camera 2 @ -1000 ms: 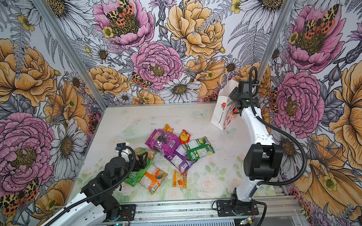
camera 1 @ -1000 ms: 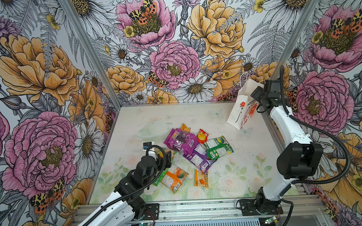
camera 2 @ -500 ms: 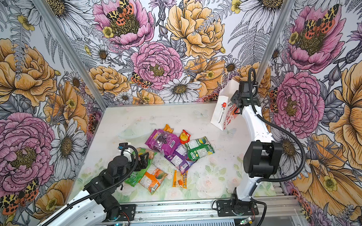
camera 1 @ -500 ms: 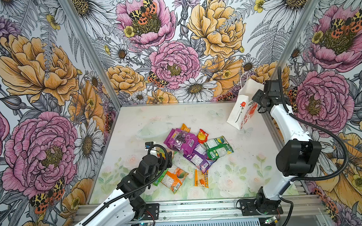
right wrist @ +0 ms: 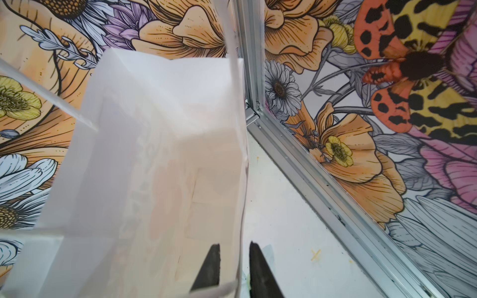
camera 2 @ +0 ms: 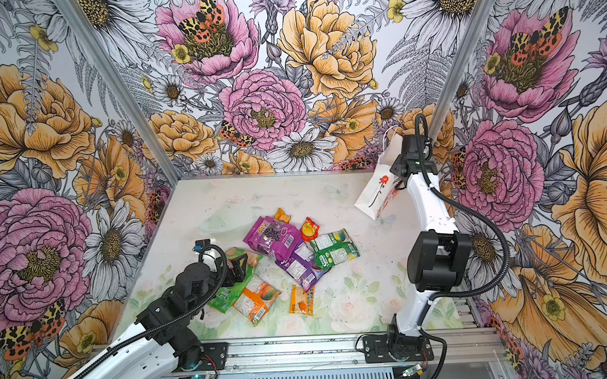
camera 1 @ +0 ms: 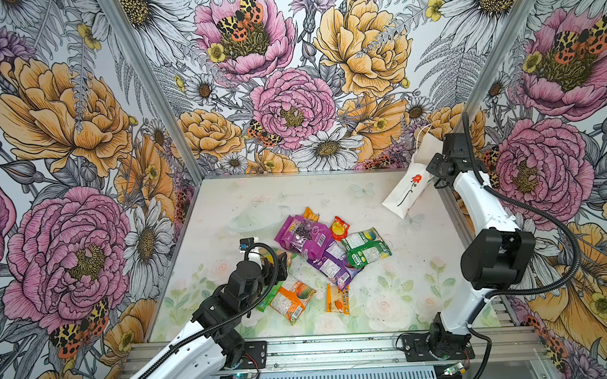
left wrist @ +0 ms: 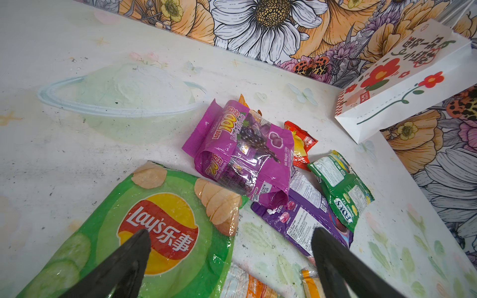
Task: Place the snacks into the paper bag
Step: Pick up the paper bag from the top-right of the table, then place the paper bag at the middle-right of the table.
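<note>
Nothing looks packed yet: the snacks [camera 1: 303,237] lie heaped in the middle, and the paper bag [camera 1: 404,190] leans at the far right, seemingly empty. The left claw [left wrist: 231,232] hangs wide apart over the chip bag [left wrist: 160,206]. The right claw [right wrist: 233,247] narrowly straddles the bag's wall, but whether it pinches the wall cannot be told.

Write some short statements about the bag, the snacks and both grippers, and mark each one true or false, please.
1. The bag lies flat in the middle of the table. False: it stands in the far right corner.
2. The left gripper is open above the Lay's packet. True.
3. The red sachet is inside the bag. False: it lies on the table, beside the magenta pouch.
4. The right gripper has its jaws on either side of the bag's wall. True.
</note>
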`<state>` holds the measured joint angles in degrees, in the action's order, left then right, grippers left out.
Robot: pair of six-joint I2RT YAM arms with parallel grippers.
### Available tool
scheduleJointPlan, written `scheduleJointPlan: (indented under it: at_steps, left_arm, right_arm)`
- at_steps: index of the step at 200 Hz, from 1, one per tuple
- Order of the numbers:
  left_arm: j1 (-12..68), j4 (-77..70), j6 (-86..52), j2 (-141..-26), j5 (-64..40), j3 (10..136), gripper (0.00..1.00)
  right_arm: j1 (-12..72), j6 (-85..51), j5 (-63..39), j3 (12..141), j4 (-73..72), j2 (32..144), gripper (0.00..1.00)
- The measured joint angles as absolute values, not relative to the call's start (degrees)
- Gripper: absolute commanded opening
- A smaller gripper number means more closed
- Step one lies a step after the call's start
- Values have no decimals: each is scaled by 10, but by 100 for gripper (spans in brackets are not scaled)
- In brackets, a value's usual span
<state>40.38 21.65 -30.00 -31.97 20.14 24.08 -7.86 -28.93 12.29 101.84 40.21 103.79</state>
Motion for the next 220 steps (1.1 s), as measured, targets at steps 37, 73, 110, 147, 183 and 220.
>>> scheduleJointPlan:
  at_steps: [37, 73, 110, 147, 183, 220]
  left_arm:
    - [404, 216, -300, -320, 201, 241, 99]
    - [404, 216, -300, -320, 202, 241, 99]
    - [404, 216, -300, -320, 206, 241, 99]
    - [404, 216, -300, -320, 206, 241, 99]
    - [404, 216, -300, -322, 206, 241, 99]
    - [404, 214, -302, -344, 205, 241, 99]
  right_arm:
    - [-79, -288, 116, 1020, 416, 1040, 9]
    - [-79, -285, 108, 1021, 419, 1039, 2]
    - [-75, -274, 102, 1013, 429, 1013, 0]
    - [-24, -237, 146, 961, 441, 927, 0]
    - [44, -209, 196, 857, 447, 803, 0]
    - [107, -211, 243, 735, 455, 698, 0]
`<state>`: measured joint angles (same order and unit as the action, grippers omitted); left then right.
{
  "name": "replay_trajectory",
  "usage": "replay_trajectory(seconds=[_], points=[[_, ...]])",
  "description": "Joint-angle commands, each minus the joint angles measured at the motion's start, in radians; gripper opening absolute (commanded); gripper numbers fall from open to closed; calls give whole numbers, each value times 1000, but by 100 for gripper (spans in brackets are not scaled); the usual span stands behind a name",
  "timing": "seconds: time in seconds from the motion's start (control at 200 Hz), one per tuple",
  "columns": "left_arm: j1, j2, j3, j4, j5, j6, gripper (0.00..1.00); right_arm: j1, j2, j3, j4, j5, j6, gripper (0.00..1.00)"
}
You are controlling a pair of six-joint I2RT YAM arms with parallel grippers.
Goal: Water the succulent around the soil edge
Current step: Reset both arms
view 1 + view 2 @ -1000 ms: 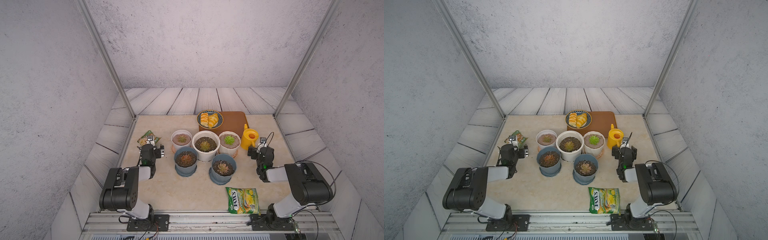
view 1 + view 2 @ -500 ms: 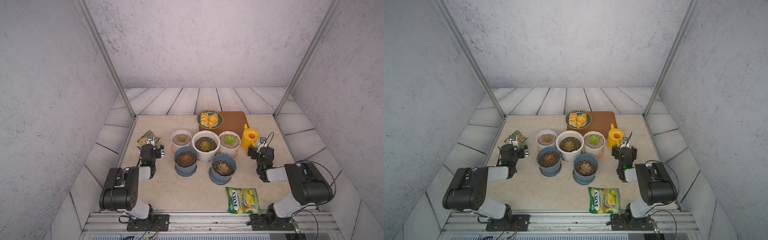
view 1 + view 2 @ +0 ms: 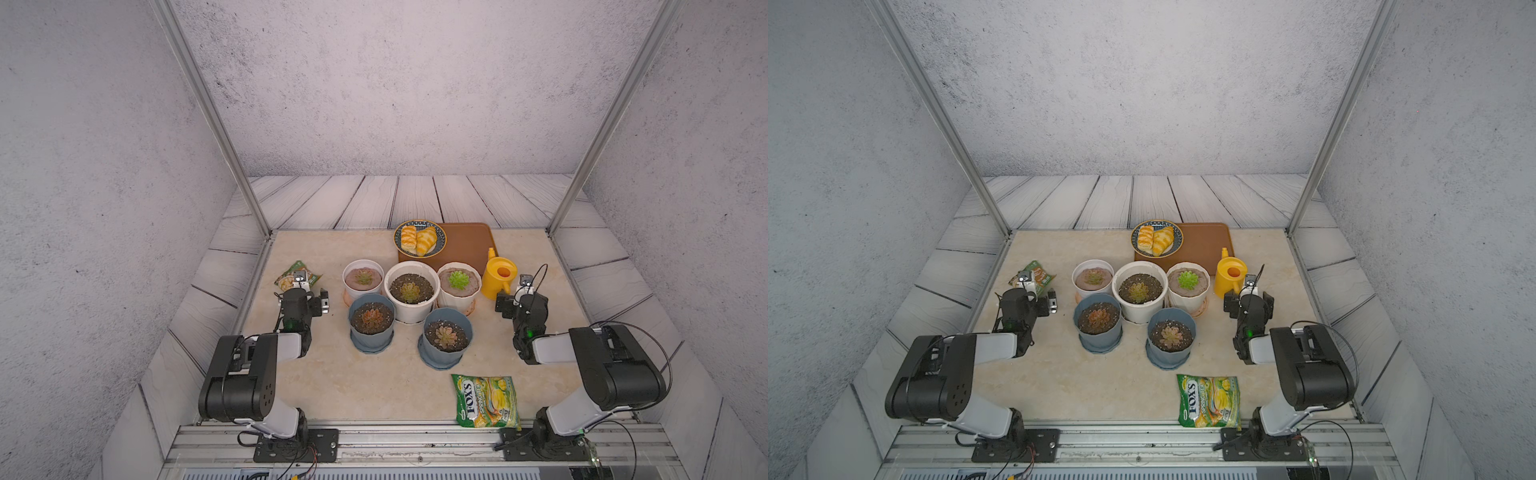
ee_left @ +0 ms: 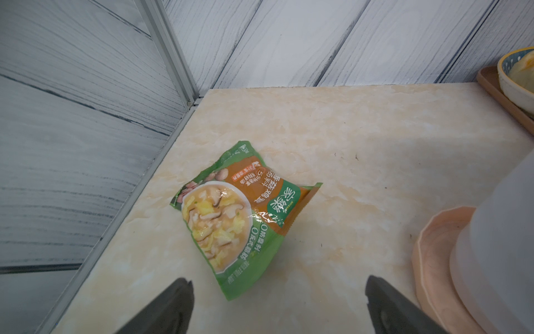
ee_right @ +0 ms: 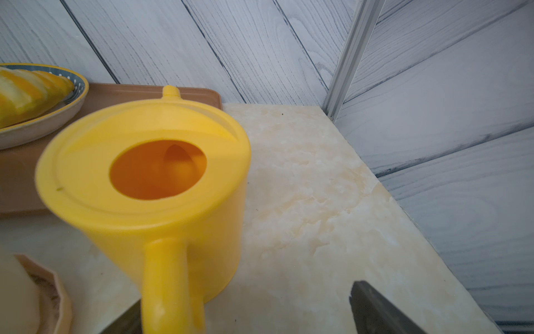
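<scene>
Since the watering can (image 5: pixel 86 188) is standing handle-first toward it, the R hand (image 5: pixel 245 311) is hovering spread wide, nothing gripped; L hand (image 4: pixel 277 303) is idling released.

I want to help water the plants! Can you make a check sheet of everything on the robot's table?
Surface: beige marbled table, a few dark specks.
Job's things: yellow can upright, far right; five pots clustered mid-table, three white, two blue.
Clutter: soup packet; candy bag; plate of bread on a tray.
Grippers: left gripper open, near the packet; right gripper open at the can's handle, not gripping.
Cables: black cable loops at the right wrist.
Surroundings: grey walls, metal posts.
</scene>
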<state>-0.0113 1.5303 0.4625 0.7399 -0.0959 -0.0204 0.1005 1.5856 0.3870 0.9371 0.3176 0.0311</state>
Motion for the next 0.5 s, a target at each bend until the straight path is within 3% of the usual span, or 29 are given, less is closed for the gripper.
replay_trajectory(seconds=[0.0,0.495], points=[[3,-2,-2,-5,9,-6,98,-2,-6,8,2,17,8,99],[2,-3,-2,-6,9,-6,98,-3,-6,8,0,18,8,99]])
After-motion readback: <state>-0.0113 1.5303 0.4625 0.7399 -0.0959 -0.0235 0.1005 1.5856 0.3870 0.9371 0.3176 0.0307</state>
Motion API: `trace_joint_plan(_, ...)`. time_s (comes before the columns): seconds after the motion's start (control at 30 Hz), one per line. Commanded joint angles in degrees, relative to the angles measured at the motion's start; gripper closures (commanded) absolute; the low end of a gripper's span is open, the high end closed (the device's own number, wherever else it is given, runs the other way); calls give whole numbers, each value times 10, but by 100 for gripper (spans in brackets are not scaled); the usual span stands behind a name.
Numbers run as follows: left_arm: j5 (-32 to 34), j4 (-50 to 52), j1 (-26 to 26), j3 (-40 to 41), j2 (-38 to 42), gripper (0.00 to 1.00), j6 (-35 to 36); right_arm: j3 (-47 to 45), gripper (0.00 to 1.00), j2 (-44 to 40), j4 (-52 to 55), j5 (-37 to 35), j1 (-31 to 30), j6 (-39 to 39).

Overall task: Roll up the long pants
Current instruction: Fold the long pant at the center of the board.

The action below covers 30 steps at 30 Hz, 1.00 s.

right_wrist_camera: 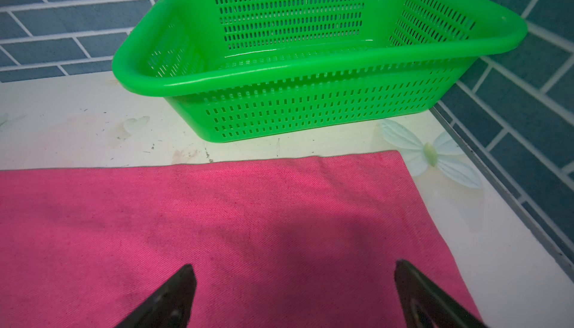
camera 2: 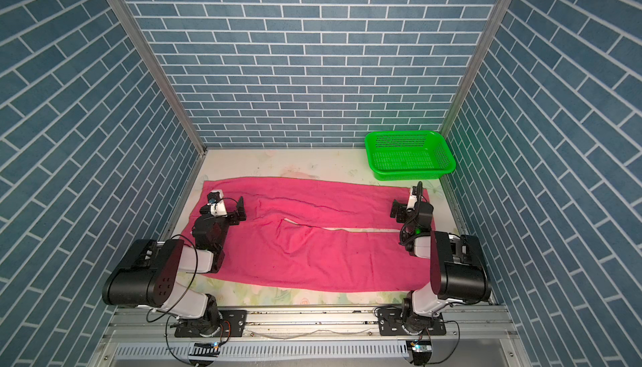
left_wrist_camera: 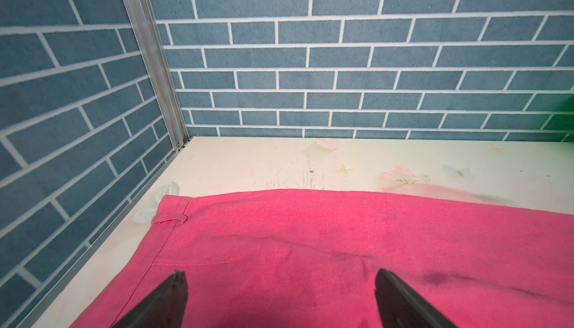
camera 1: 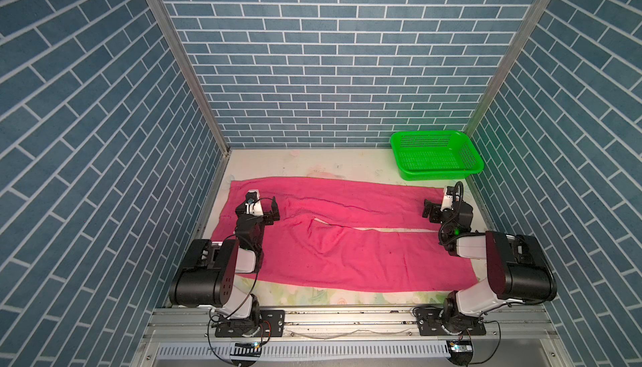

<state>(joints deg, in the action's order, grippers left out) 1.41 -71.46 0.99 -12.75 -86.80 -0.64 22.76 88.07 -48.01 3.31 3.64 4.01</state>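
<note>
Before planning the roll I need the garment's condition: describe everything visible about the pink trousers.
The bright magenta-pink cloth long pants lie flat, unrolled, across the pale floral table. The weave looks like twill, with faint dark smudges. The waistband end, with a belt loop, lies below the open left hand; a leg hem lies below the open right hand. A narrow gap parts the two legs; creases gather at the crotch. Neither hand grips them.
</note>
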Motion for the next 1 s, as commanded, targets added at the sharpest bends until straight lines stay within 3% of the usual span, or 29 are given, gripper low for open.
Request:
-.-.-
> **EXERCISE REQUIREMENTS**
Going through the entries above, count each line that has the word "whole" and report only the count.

> **RESULT OF THIS EXERCISE**
2